Single by Dire Straits

from the album Brothers in Arms
- B-side: "Irish Boy" "The Long Road"
- Released: 25 April 1986
- Studio: AIR (Salem, Montserrat)
- Genre: Jazz rock; soft rock;
- Length: 6:34 (album version); 4:46 (original vinyl LP version); 4:10 (radio version);
- Label: Vertigo
- Songwriter: Mark Knopfler
- Producers: Neil Dorfsman; Mark Knopfler;

Dire Straits singles chronology
| "Walk of Life" (1985) | "Your Latest Trick" (1986) | "Calling Elvis" (1991) |

= Your Latest Trick =

"Your Latest Trick" is a song by the British rock band Dire Straits, the fourth track on their fifth studio album, Brothers in Arms (1985). It was released as the album's fifth and final single in April 1986 by Vertigo Records. It later appeared on the live album On the Night; the same live version is on Sultans of Swing: The Very Best of Dire Straits. The full-length studio album version was included on the compilation The Best of Dire Straits & Mark Knopfler: Private Investigations.

==Music==
Randy Brecker played the trumpet intro on the CD version, but it is missing on the vinyl version. After that, there is a saxophone intro, played by Michael Brecker, who also plays the saxophone solo. Chris White played the saxophone part on the live version on the Brothers in Arms and On Every Street world tours.

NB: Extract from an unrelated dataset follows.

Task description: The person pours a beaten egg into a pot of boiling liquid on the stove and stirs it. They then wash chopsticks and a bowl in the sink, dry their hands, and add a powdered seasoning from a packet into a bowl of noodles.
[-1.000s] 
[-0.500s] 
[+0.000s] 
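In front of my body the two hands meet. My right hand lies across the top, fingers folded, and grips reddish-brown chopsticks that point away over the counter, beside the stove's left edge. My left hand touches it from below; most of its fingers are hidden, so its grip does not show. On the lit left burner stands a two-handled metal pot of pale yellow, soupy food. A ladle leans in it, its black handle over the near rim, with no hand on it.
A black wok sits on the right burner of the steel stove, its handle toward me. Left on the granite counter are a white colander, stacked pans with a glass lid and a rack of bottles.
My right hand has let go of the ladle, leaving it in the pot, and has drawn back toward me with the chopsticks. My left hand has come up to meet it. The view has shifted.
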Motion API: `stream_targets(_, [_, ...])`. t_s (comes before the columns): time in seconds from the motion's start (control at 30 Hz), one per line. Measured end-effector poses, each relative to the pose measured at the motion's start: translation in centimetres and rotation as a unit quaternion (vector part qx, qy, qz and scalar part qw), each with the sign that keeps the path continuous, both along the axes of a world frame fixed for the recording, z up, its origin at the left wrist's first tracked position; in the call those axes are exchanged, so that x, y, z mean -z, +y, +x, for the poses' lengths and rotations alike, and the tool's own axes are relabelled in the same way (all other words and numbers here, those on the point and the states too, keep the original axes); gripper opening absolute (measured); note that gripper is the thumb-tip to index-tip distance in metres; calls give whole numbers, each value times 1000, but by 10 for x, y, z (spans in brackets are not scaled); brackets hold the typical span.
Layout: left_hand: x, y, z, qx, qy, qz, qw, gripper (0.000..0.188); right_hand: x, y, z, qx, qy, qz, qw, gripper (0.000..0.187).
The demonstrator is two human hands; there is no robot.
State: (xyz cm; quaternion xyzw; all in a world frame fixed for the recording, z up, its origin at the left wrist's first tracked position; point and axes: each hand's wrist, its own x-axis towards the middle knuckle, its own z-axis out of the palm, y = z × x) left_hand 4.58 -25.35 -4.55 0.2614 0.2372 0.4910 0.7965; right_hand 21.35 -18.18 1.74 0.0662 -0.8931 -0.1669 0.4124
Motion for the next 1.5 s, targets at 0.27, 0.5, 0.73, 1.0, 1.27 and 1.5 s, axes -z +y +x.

A cover of the saxophone introduction was used as the theme music for the 1992-1997 TVB series File of Justice in Hong Kong. This version features an original bridge and interlude.

According to Classic Rock critic Paul Rees, the song was originally done at a faster, jazzier tempo, but Dire Straits' manager Ed Bicknell suggested slowing it down to the "stately bossa nova" that was released.

==Single release==
"Your Latest Trick" was released as a 12" maxi single in April 1986 as the fifth and final single from the "Brothers in Arms" album in the UK, as well as in other selected territories including Brazil. The single did not have a US release. It peaked at #26 on the UK charts.

The other songs featured on the single were "Irish Boy" and "The Long Road," both credited as solo efforts by Mark Knopfler.

==Reception==
Cash Box described the song as "bittersweet" and said that it has hints of Tina Turner's song "Private Dancer," which was written by Knopfler and originally intended for Dire Straits' previous album Love over Gold.

Spin wrote, "A sinewy sax intro from one of the Brecker brothers sets up perfectly the string of surreal city images Knopfler intones in his husky, Dylanesque drawl. Most likely Knopfler's recent work with Dylan on Infidels was inspirational."

Paul Rees rated "Your Latest Trick" to be Dire Straits' 10th greatest song, saying that it "stirs up the humid, smoky atmosphere of a Latino cantina at midnight."

==Track listings==
- 7"
1. "Your Latest Trick"
2. "Irish Boy" by Mark Knopfler
3. "The Road" by Mark Knopfler

- 12" maxi
4. "Your Latest Trick" – 6:28
5. "Irish Boy" by Mark Knopfler – 4:36
6. "The Long Road" by Mark Knopfler – 7:13

==Charts==

| Chart (1986) | Peak position |
|---|---|
| Ireland (Irish Singles Chart) | 6 |
| UK Singles Chart (OCC) | 26 |

| Chart (1993)^{1} | Peak position |
|---|---|
| Canada Top Singles (RPM) | 91 |
| Europe (European Hit Radio) | 37 |
| France (SNEP) | 1 |

^{1} EP "Your Latest Trick" / "Encores"

== Certifications ==

Certifications for "Your Latest Trick"
| Region | Certification | Certified units/sales |
| New Zealand (RMNZ) | Gold | 15,000^{‡} |
^{‡} Sales+streaming figures based on certification alone.